無気力な幼なじみは、私にだけアツくなる~縁結び神社のみこちゃんが恋を知るまで~


 一人になった美恋は机に突っ伏した。


 美恋「うあああ~~」

 美恋(私ったら、もう、もうっ!!)


 ひとしきり(もだ)えると少し冷静になった。


 美恋(……でも、香云は余裕ありそうだったな。自分ばかり意識していて、正直悔しい……)


 (うずくま)ったまま考える。


 なんとかして香云にも同じ気持ちを味わってほしいけれど……。


 美恋(でもどうやれば……というか、香云って本当に私のこと好き、なんだよね?)

 美恋(だったらなんで余裕そうなんだろう……)

 美恋(うーん)


 その後も一人で考えるが、なぜなのかなど分からず再び突っ伏す。


 美恋「はあ、もう分かんないよ」


 勉強に手を付けようとしても、どうしてもその答えを求めてしまう。
 こうなってしまうと集中などできるはずがない。


 美恋「……気分転換(てんかん)に、なにか」


 部屋を見回すと本棚が目につく。

 本棚には参考書や漫画の他に、アルバムなどが飾ってあった。


 美恋「わー懐かしい!」


 ぺらぺらとアルバムをめくると、美恋と香云の幼い写真がたくさんあるのを見つける。


 美恋「あっ。これって香云と仲良くなったころの写真だ!」


 その写真は二人で並んでピースをしている。
 香云の腕には赤と白のブレスレットが付いている。


 美恋(そう言えばいつの間にかブレスレットをつけなくなったんだよね。切れちゃったのかな?)


 と、そのとき香云が戻ってきた。


 香云「ん? なにやってんだ?」
 美恋「あ、香云。アルバム見てるの」
 
 香云「お前な、勉強は?」
 美恋「いいじゃない。全然集中できないんだもの。それよりみて。懐かしい写真ばっかり!」


 香云は飲み物をテーブルにおいて、美恋のそばによってくる。


 香云「懐かしいな」
 美恋「ね~。たくさんあるからつい見ちゃって」

 香云「しかたねーな」


 香云は楽しそうな美恋に(あき)れながらも、共にアルバムを見る。


 美恋「にしてもさ。

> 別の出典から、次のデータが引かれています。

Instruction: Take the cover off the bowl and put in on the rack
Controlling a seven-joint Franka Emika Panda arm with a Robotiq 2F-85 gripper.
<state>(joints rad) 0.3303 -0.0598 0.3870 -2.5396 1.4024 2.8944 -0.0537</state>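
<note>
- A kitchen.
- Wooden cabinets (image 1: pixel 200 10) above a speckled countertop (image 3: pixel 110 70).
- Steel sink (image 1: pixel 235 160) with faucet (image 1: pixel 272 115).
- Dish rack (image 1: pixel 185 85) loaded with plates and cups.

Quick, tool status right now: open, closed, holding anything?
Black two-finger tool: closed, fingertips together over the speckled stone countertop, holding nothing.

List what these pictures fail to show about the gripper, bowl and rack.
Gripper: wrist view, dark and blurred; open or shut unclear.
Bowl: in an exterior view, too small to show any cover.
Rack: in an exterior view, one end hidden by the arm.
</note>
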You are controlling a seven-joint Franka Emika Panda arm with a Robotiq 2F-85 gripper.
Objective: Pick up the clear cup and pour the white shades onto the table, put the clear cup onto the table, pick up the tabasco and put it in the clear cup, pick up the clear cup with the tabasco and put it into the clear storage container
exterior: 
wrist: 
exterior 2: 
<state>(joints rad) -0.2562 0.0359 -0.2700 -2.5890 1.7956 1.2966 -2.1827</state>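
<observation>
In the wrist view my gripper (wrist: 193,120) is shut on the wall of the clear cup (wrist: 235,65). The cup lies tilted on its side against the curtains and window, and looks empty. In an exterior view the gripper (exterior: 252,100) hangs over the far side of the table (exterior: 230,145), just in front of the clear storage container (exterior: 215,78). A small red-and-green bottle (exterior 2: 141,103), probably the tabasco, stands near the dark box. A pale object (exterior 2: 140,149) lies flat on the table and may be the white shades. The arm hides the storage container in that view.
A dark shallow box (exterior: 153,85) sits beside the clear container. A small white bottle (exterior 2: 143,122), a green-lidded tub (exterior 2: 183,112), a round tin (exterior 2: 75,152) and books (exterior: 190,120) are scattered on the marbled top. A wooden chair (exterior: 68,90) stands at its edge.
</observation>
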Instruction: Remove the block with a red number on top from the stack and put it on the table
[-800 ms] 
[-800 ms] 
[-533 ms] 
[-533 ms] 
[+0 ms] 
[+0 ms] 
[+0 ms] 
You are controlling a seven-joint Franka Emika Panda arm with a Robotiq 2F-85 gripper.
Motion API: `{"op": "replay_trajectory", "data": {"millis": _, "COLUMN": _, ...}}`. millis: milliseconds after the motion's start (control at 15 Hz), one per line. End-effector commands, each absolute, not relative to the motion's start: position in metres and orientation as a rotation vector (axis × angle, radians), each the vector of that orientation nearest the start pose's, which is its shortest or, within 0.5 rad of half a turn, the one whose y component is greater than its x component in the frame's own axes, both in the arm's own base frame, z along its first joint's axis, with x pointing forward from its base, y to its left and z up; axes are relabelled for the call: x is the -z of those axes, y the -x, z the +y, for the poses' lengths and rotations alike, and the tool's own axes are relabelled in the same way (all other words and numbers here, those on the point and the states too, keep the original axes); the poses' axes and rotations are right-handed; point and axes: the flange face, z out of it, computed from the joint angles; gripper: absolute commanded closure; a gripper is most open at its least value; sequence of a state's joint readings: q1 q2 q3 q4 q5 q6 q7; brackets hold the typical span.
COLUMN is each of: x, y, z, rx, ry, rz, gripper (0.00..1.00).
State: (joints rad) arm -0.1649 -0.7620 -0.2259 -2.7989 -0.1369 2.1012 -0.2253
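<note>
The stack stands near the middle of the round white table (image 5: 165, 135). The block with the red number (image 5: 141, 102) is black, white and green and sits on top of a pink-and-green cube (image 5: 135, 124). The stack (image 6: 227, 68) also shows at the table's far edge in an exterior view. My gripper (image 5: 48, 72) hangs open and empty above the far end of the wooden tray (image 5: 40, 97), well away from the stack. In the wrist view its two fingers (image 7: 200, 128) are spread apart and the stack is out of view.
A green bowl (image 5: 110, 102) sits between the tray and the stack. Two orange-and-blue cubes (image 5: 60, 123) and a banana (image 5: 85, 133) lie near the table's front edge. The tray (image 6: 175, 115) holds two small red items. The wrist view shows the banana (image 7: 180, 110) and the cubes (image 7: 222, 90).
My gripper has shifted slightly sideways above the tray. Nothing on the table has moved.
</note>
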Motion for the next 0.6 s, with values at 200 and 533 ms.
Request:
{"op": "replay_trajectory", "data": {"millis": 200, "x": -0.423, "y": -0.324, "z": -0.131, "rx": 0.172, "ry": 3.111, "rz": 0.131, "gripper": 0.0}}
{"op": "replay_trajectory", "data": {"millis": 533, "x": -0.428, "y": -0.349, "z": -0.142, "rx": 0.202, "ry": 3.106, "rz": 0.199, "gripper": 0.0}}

このころからずっと関係が続いているって、嬉しいことだね」
 香云「どうした急に」

 美恋「んー。なんとなく?」
 香云「なんだそれ。つーか、今は幼なじみじゃなくて彼氏彼女だぞ」

 美恋「分かってるよー。でも、香云は今までより余裕(よゆう)があるみたいだけど」
 香云「は? 俺に余裕?」

 美恋「うん。関係が変わってから私ばっかりドキドキしてる。なんか悔しい」


 ふくれっ面の美恋に、香云は後頭部を掻いた。


 香云「お前、ほんと分かってないな。俺だって緊張してんだぞ」
 美恋「ええ? 本当に?」

 香云「ああ」
 美恋「ふーん?」


 香云はそう言うが、いたって普通に見える。
 ポーカーフェイスがうまいのは知っていたが、美恋はそれが不満だった。


 だから少しだけイタズラ心が芽生えた。


 美恋(香云が本当に緊張しているのなら……)


 香云をちらりと見上げると、アルバムに目を落としていて無防備(むぼうび)だった。


 美恋(……)


 ウズッとする美恋。
 気がつくと香云の頬にキスを落としていた。